Daha erken olduğu için okula yürüyerek gitmeyi tercih ettim. Zaten üniversiteyle evimin arasında fazla yok. En fazla 15 ya da 20 dakika falan. Sonra okula ulaştım ve direct sınıfa girdim. Sınıfta bizim gruptan sadece Ceyda vardı, onun yanına gittim ve günaydın da dedikten sonra "Ceyda, Sarp ve Orçun neredeler, onları göremedim" diye sorunca Ceyda da "onlar kantindeler hadi gel biz de onların yanına gidelim" dedi. Ben de Ceyda'yı onaylayıp beraber kantine doğru yürüdük. Sarp ve Orçun'u da görür görmez yanlarına gittik ve oturduk.
***************
Biraz oturduktan sonra sınıfa geri döndük. Ama sınıfta biri vardı bi erkek ve onun etrafına bütün kızlar toplanmıştı. Ama ben de sonunda gördüm onu, çok yakışıklı ve çok karizmatik biriydi. Konuşmalardan duyduğuma göre bizim fakülteye yeni gelmiş, bugün. Ceyda da benimle aynı fikirde, yani onun yakışıklı olduğuna dair olan fikrim. Ceyda o çocuğu görür görmez ağzı açık kaldı ve ondan çok etkilendi ama çocuk etrafında olan hiç bir kıza değil de sadece bana bakıyordu. Ceyda da ordan bana "ayyy kızım daha ilk günden çocuğun etrafına o kadar kız toplandı ama o etrafında ki hiç bir kıza bakmadı, sadece sana baktı" diyince ben de, "Ceyda saçmalama etrafında olan o kadar kız varken çocuk bana bakacak değil herhalde" dedim.

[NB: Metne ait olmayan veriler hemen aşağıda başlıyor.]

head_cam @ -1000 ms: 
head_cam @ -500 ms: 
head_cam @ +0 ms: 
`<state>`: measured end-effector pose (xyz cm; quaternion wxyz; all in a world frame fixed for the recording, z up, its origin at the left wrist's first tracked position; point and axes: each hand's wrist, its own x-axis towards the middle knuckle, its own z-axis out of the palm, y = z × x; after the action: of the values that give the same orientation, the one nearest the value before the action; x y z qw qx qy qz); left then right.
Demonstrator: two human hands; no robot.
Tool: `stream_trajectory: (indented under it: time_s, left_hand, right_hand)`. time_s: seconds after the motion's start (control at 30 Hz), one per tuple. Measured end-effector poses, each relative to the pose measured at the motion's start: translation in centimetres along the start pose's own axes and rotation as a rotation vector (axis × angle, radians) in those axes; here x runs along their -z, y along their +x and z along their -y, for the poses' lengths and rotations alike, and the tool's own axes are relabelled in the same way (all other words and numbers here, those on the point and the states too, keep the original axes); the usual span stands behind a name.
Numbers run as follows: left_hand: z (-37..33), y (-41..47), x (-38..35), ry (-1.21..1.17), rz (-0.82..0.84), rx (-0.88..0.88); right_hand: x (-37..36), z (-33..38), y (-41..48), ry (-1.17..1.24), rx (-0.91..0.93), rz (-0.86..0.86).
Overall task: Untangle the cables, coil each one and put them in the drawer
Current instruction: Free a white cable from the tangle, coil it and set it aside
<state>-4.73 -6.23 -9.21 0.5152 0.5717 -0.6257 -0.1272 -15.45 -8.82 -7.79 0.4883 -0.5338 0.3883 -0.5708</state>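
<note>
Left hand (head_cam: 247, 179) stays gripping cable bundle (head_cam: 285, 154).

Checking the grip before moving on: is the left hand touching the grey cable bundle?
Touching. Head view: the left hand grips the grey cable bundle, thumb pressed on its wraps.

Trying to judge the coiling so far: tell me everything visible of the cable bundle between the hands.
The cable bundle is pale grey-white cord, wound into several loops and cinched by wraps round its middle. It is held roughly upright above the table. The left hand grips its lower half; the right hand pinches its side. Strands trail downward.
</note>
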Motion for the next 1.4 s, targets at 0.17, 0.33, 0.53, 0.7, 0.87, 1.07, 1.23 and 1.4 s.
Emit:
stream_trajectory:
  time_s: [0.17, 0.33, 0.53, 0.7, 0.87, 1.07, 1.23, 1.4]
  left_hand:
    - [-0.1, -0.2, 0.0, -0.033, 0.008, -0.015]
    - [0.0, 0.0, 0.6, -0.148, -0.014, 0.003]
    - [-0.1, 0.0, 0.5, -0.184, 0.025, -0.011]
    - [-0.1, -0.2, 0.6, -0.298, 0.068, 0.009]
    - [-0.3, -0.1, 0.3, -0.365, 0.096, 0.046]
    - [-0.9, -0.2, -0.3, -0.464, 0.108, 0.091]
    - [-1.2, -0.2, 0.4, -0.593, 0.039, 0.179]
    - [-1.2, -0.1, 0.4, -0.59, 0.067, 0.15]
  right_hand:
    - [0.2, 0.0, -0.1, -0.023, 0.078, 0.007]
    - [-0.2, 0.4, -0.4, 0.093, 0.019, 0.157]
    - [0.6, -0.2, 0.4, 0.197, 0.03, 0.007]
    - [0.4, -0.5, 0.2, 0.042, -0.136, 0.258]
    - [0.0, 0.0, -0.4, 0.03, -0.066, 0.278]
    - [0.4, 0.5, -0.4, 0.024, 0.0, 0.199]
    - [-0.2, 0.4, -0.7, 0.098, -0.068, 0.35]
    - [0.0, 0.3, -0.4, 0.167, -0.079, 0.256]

Sonra çocuk bana doğru gelmeye başladı bana tam yaklaşınca merhaba diyip adını söyledi bana ve benim adımı da sordu. Ben de adımın Güzel olduğunu söyledim, onun adı da Toprak'mış. Sonra Toprak bana "doğru bakıp, tıpkı adını andırıyorsun, adın gibi güzelsin" diyince, ben de sadece ona gülümsemekle yetindim. Ders zili çalınca yerlerimize oturduk. Ben her zaman ki gibi Ceyda'yla, Sarp'ta Orçun'la oturdu. Biz hep böyle otururuz, bazen arada bir 4'ümüz arasında yer değiştirdiğimiz de olur ama genellikle böyle.
*********
Okul çıkışı olduğu zaman bizim grup beraber okulun bahçesine kadar gittik. Sonra Sarp "sizi eve kadar bırakayım mı" diye sorunca ben babamın yanına gideceğimi söyledim. Onun için de Sarp, Ceyda'yı bıraktı. Orçun'un da başka bir yerde işi olduğu için o da arabaya binmedi. 4'ümüz de ayrıldıktan sonra ben de yürümeye başladım ve arkamdan bana seslenen bir sesi duymamla hemen durdum ve arkama döndüm. Bana seslenenin Toprak olduğunu görür görmez o da zaten hemen yanıma kadar ulaştı ve beni bırakabileceğini söyledi ben de ona gerek olmadığını yürümek istediğimi söyledim. Bu ona özel bir şey değildi, ben gerçekten yürümek istiyordum çünkü. Zaten Sarp'ta bırakmak istedi ama ben ona da yürümek istediğimi söyledim. Sonra Toprak'ta benden telefon numaramı istedi. Ben aslında böyle konularda pek fazla güvenemiyorum kimseye ama nasıl olsa o da bizim sınıfta diye verdim numaramı. Hem o da benimle aynı sınıfta ve benimle aynı yaşta. Bana ne gibi bir kötülüğü olabilir kiii. Hem sınıfla derslerle ilgili sormam gereken bir şey olursa diye istedi benim numaramı, öyle söyledi yani.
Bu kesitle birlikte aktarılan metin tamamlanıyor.